VPN does take speed away, but that depends per provider and sometimes for watching media it doesn't affect. You'd notice it more on downloading and uploading content.

VPNs I'd recommend:
- Windscribe
- ProtonVPN
- ExpressVPN
- NordVPN

I'd also say Atlas VPN though this VPN is still newish and am skeptical about recommending it to people.


----------



## Deleted User (Jan 6, 2021)

Boesy said:


> VPNs I'd recommend:



Thank you - I'll keep this in mind.

In my parent's country, I either stay at the city of my Family Home or by myself at the Capital; right now it's the former as I'm doing my best to ensure we get through COVID-19 as safely as possible.

My goal with TV is to make it so even when I'm away the operation is manageable for my parent; as such, VPN is the very last option because even on a Google Set Top Box, it's one extra step that will make it hard to remember. So far, I've kept it as simple as the Netflix button on the Mi Box S 4K I bought, and I hope to keep it within that scope of ease.


----------



## Deleted User (Jan 10, 2021)

Desaran said:


> I also prefer streaming devices, it's convenient.

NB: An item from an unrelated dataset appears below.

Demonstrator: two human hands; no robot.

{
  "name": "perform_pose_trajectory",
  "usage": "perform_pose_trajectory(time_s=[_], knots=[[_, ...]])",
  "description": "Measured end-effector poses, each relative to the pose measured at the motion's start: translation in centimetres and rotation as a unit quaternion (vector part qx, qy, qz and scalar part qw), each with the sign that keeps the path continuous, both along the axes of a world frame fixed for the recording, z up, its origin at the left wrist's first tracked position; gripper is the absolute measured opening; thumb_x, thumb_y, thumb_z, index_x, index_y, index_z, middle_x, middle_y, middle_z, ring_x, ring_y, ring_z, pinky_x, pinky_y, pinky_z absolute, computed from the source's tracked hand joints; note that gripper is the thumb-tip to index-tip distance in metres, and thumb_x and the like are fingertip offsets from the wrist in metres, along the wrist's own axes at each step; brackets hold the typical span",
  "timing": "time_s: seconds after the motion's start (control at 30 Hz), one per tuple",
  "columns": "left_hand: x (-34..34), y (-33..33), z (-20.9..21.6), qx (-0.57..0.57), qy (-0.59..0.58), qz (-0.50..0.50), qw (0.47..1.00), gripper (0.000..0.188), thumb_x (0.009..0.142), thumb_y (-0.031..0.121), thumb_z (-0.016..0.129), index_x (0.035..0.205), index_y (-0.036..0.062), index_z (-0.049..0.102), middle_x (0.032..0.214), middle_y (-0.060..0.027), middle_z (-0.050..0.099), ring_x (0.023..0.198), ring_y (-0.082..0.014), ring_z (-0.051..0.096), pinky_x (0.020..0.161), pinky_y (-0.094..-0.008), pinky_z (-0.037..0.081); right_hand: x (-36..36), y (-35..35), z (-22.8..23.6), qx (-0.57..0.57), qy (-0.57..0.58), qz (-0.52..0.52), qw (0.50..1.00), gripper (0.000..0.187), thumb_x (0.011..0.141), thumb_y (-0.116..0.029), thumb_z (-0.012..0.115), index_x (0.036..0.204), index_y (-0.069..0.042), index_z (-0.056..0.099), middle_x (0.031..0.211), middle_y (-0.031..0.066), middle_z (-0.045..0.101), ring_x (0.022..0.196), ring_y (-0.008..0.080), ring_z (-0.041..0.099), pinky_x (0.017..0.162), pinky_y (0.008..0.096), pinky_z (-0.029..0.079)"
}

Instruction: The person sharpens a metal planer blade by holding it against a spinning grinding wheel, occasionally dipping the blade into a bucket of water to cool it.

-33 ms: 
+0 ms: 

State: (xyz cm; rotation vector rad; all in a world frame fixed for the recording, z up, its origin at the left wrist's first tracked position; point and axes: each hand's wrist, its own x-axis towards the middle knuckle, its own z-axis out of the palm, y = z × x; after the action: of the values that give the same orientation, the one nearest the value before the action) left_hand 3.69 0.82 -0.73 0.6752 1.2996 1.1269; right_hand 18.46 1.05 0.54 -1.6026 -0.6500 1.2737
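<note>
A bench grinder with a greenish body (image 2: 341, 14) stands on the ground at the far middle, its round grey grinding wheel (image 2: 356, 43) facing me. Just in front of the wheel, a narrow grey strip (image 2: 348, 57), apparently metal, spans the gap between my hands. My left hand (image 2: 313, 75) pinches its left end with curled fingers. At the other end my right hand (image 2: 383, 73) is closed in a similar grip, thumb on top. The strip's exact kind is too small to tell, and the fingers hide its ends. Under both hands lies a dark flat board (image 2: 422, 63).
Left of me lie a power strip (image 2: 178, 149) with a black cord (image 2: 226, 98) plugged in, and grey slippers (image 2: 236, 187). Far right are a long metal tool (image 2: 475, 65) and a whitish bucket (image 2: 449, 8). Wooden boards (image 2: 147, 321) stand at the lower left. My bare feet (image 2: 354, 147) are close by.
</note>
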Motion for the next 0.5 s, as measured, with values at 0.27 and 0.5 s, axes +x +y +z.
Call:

Chromecast / Miracast /AirPin, and etc are also super handy. I can't believe I only started using it recently.


----------



## Deleted member 397813 (Jan 10, 2021)

neither, pirate bay


----------



## D34DL1N3R (Jan 15, 2021)

I enjoy watching the 20 something free live streaming local channels I get through Locast.


----------



## Deleted User (Jan 15, 2021)

the only people who still watch tv i know of are my parents, mostly for news (which imo have been obsolete ever since social media and forums exited, though they were never a good format in the first place), for video entertainment i use mostly youtube, as even if i like anime, i never know if i will have 24 uninterrupted minutes, i haven't seen movies in ages because of this as well


----------



## GammaPrime (Feb 23, 2021)

I only use my Dish receiver to access Netflix these days, and I only have Dish because I still live at home.  If I were on my own, I'd skip TV service entirely and get all my TV through a combination of streaming services and DVDs.  I don't have a Blu-Ray player yet, and my DVD player is still going.  I'll wait to upgrade until that dies.


----------



## notimp (Feb 24, 2021)

There is something to be said about the limited release weekly format.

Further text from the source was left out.